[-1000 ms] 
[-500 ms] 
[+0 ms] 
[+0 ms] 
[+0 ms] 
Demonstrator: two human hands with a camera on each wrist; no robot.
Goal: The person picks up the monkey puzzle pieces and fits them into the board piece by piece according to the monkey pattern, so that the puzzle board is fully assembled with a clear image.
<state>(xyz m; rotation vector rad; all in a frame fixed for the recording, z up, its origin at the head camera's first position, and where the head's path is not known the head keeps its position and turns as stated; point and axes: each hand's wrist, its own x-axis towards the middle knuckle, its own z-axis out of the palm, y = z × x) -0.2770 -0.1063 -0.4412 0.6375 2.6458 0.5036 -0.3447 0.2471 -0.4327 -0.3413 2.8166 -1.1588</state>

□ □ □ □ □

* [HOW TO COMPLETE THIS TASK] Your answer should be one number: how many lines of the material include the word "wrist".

* [EXERCISE OUTPUT] 2